Ontario MPP
- In office 1934–1937
- Preceded by: New riding
- Succeeded by: Leslie Frost
- Constituency: Victoria
- In office 1926–1934
- Preceded by: James Raglan Mark
- Succeeded by: Riding abolished
- Constituency: Victoria North

Personal details
- Born: January 12, 1873 Grenville County, Ontario
- Died: October 21, 1953 (aged 80) Kingston, Ontario
- Party: Liberal
- Spouse: Sarah Evelyn Allen ​(m. 1903)​
- Children: 1
- Occupation: Farmer

= William Newman (Canadian politician) =

Canadian politician

William Newman (January 12, 1873 - October 21, 1953) was an Ontario farmer and political figure.
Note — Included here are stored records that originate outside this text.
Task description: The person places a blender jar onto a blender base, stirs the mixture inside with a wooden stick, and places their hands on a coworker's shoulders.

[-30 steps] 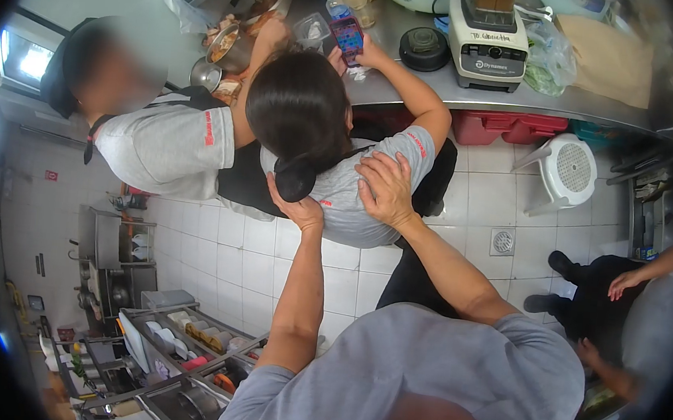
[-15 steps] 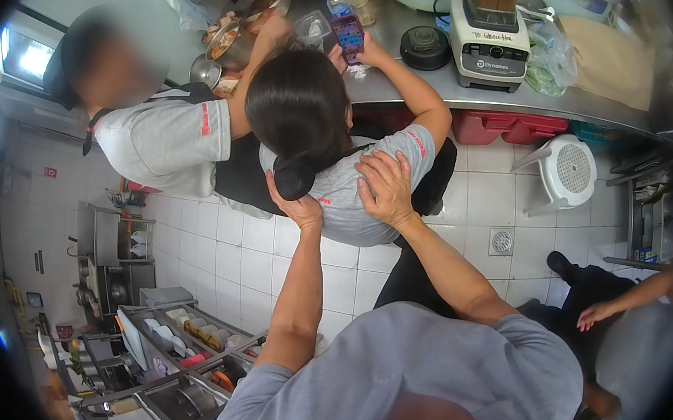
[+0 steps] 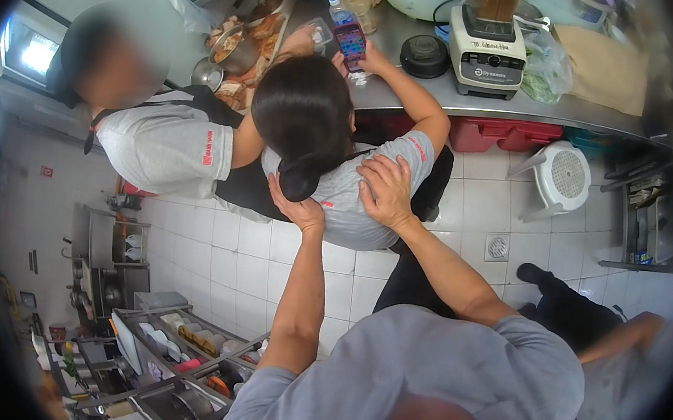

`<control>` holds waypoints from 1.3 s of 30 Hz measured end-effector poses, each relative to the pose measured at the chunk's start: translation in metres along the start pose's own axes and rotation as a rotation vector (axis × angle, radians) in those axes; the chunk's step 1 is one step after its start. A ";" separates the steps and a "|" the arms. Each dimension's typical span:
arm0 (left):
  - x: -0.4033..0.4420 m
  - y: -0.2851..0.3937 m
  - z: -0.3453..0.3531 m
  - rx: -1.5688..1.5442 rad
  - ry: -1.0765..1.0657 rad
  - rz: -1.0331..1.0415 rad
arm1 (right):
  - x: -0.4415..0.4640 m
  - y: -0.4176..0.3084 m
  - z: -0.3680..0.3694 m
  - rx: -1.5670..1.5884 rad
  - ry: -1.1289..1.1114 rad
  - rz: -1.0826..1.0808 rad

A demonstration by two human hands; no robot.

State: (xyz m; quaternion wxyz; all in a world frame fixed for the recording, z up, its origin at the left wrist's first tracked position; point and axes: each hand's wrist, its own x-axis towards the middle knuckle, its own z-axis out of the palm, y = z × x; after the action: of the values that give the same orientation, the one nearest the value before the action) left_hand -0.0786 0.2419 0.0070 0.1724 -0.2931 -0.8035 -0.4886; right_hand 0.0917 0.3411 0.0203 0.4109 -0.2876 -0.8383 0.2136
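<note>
My left hand [image 3: 298, 208] rests on the left side of a person's upper back, just below a dark hair bun [image 3: 299, 181]. Its fingers lie along the shoulder, partly hidden by the hair. My right hand [image 3: 387, 192] lies flat with spread fingers on that person's right shoulder, over a grey T-shirt [image 3: 351, 223]. Neither hand holds an object. The person in front of me holds a phone [image 3: 350, 45] with a lit, colourful screen above the counter.
Another person in a grey shirt [image 3: 170, 147] stands at the left, near a metal bowl [image 3: 236, 51]. A blender [image 3: 488, 54] stands on the steel counter [image 3: 585, 113]. At the right are a white stool [image 3: 567, 176] and another person's leg [image 3: 572, 307]. Shelves of dishes [image 3: 181, 340] stand lower left.
My hands stay on the same person's shoulders. The left co-worker's hand has moved right, toward the clear plastic container. The person at the lower right has shifted, and that person's hand no longer shows.
</note>
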 end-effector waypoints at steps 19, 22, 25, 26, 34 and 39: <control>-0.001 -0.003 -0.002 -0.067 -0.013 0.024 | 0.001 -0.005 -0.009 -0.010 0.085 -0.068; -0.001 -0.004 -0.002 -0.063 -0.022 0.033 | 0.002 -0.005 -0.011 -0.012 0.073 -0.073; -0.001 -0.005 -0.001 -0.034 -0.013 0.040 | 0.003 -0.006 -0.012 -0.015 0.071 -0.068; -0.002 -0.007 0.000 -0.016 -0.007 0.046 | 0.003 -0.006 -0.012 -0.016 0.072 -0.068; -0.002 -0.008 0.000 -0.002 0.020 0.038 | 0.003 -0.007 -0.011 -0.014 0.075 -0.061; -0.002 -0.009 -0.001 -0.056 -0.002 -0.013 | 0.001 -0.011 -0.009 -0.045 0.029 -0.036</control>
State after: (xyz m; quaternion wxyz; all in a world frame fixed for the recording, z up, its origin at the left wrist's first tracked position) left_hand -0.0829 0.2371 0.0003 0.1603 -0.2928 -0.7917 -0.5117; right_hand 0.0956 0.3348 0.0327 0.4203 -0.2846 -0.8419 0.1831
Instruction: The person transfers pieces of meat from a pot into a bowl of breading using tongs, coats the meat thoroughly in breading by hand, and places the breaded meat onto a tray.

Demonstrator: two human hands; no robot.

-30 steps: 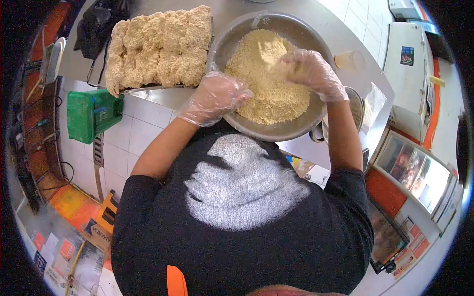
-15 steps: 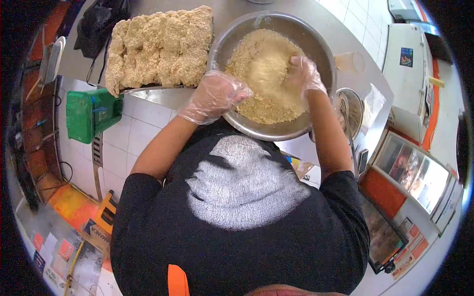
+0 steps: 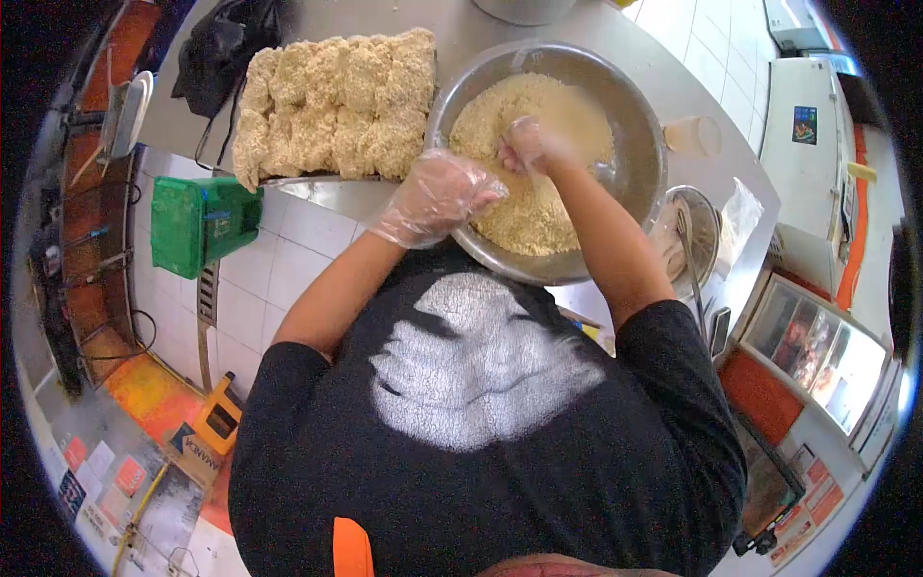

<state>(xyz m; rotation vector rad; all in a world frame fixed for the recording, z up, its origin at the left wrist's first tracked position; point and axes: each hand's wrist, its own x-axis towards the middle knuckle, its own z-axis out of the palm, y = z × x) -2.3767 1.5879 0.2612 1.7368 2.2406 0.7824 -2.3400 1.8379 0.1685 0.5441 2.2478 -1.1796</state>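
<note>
— Where do we find the crumbs (image 3: 524, 231) from the fingers of our right hand (image 3: 514, 144)?
— Directly beneath and all round them, in the steel bowl (image 3: 639, 178). The heap reaches farther out past the fingertips and also back toward us.
— And our left hand (image 3: 437, 197)?
— Its fingers sit at the bowl's near left rim, left of our right fingers and closer to our body. So the right hand is nearer the heap's middle.
— Any long axis for us to mind?
— The heap looks roughly round. The block of coated pieces (image 3: 336, 106), left of and beyond our left fingers, has its long side running left to right.
— How do our fingers stand?
— Curled, both sets, in clear gloves (image 3: 409, 219). With blur and shine, we can't tell how tightly they close or whether they grip anything.
</note>
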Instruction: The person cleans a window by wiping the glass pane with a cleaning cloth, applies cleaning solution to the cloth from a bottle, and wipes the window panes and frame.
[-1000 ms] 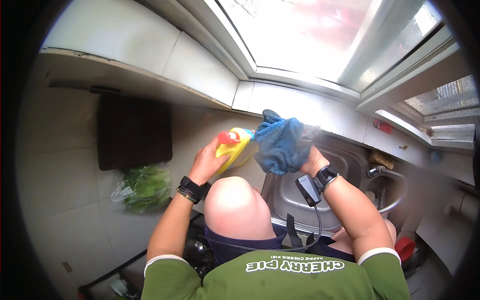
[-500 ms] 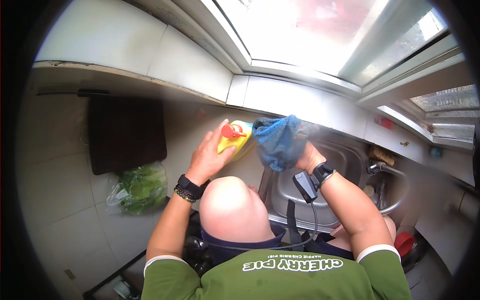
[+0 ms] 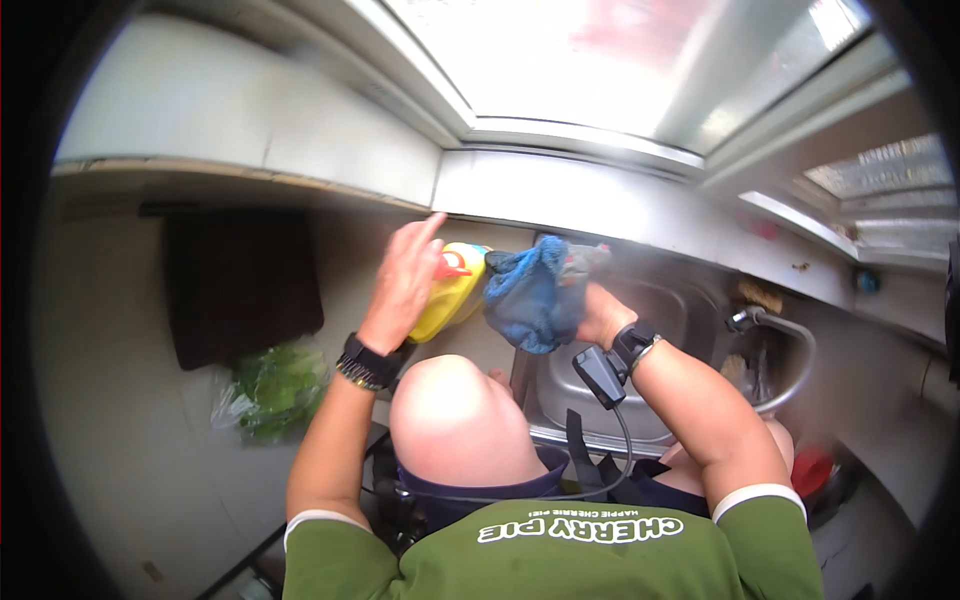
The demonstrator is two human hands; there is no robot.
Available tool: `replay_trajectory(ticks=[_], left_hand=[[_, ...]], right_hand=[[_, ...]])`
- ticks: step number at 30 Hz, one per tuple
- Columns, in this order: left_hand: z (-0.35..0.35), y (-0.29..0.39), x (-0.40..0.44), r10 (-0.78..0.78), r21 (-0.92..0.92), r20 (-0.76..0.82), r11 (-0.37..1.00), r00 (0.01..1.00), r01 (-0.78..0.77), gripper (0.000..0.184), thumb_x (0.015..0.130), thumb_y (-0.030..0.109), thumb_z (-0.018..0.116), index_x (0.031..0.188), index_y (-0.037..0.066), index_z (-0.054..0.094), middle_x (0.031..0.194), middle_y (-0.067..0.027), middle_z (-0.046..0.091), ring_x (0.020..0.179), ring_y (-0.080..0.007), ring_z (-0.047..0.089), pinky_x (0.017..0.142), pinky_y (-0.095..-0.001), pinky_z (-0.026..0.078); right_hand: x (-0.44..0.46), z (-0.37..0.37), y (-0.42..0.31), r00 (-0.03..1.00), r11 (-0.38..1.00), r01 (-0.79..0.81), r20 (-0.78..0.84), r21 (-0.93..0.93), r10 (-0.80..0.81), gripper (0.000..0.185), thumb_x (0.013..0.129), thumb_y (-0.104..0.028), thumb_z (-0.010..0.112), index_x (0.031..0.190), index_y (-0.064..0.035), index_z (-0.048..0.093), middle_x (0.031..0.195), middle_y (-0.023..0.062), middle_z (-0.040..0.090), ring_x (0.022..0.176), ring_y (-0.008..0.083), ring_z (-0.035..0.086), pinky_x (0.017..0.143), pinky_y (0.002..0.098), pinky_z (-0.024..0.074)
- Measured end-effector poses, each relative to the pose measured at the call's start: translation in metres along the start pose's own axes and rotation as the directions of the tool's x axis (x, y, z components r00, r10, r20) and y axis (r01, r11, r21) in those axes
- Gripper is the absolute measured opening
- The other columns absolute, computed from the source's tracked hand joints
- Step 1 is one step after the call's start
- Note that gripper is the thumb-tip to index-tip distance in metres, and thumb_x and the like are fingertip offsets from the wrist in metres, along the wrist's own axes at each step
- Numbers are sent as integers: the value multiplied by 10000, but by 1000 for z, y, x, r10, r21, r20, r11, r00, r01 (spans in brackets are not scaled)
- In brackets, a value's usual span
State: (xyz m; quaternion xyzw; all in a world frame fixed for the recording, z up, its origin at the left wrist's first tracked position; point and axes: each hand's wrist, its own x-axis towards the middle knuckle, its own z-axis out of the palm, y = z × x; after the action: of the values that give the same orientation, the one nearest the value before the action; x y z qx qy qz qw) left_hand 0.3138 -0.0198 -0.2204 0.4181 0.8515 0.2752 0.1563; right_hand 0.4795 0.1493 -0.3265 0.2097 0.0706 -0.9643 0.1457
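Observation:
My left hand (image 3: 402, 283) is at the red pump top of a yellow bottle (image 3: 447, 303), with its fingers stretched out past the top toward the window. The bottle leans on the counter side, left of the sink. My right hand (image 3: 603, 316) grips a crumpled blue cloth (image 3: 532, 298) above the sink's left edge. A greyish cloth part with red spots (image 3: 583, 262) shows beside the blue one. The cloth's left side is close to the bottle; whether they touch is unclear.
The metal sink (image 3: 660, 310) has a curved faucet (image 3: 800, 345) at its right. A sponge (image 3: 760, 295) lies behind the faucet. At the left are a dark board (image 3: 240, 285) and a clear bag of green leaves (image 3: 275, 390). The window ledge (image 3: 590, 200) runs along the back.
The fingers of my left hand have spread and lifted over the bottle's top. Both hands, the bottle and the cloth have shifted slightly left in view.

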Motion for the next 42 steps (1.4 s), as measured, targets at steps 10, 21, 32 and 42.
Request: replay_trajectory(ticks=[10,21,32,42], left_hand=[[-43,136,57,295,-140,233,953,927,-269,492,876,143,613,1342,71,474,1254,-165,537,1154,-284,525,979,-354,410],[-33,87,66,210,144,200,960,957,-241,455,918,182,583,1348,90,466,1298,-174,510,1205,-298,498,1014,-352,389],[-1,8,10,-56,-56,151,996,987,65,414,999,288,386,1276,12,521,1228,-195,577,1152,-293,546,989,-329,403],[11,2,7,-23,119,53,993,998,16,387,996,277,365,1281,64,515,1162,-147,608,1086,-287,573,936,-362,409]], right_hand=[[-107,23,-65,997,972,-23,-71,-235,7,365,959,-307,500,1137,-8,612,1064,130,677,923,214,668,847,335,544],[-72,-4,-61,855,633,519,356,-575,-377,351,963,-322,469,1146,-53,600,1074,91,665,927,191,653,834,331,539],[10,21,0,948,951,304,110,-46,-298,489,918,-497,472,1150,-85,597,1142,107,640,1045,257,611,927,418,492],[18,30,6,978,971,187,65,146,-198,524,945,-488,424,1232,-69,554,1245,118,592,1122,263,575,983,419,456]])
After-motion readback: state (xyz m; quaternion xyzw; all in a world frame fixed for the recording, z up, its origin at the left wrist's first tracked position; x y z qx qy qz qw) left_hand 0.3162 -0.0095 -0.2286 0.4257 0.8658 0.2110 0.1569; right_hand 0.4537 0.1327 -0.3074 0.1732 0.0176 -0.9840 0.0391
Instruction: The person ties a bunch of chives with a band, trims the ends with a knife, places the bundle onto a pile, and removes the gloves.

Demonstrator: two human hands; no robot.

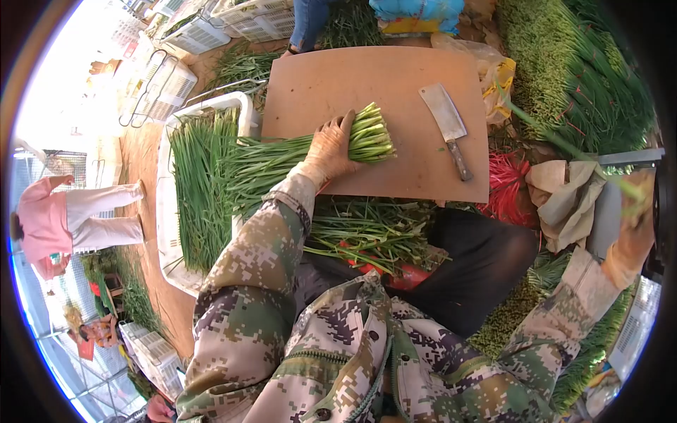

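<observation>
1. The person is wearing a camouflage jacket [338, 359] and dark trousers [479, 271], with one knee bending out to the right.
2. Loose green stalks [374, 225] are lying between the lap and the board.
3. The left hand [330, 149] is gripping a bunch of chive-like stalks [372, 134], its fingers wrapping over the bundle near the pale ends.
4. That bunch is extending over the brown board [338, 81], its green length trailing leftward to the white crate [169, 240], where more greens [201, 190] are lying.
5. The right hand [635, 218] is reaching out to the far right, blurred; whether its fingers are closing on anything, I cannot tell. A long green stem [543, 127] is running toward it.
6. A cleaver [446, 120] is resting on the board's right side, its handle pointing toward the person.
7. Red strips [504, 180] and a beige cloth [564, 194] are lying right of the board.
8. Beyond, budded stalks [578, 77] are forming a large heap, upper right.
9. A jeans-clad leg [307, 25] is showing past the board, beside a blue sack [416, 13].
10. Far left, someone in a pink top [46, 215] is standing.
</observation>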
A Liberal member in the Legislative Assembly of Ontario, he represented Victoria North from 1926 to 1934 and Victoria from 1934 to 1937.

He was born in Edwardsburgh Township, Grenville County, Ontario, the son of John W. Newman. He was educated in Prescott and Kingston. In 1903, he married a Miss Evelyn Allen, and they had one son, Allen. He raised dairy cattle near Lorneville and was president of the Eastern Ontario Dairymans Association and the Eastern Ontario Creameries Association.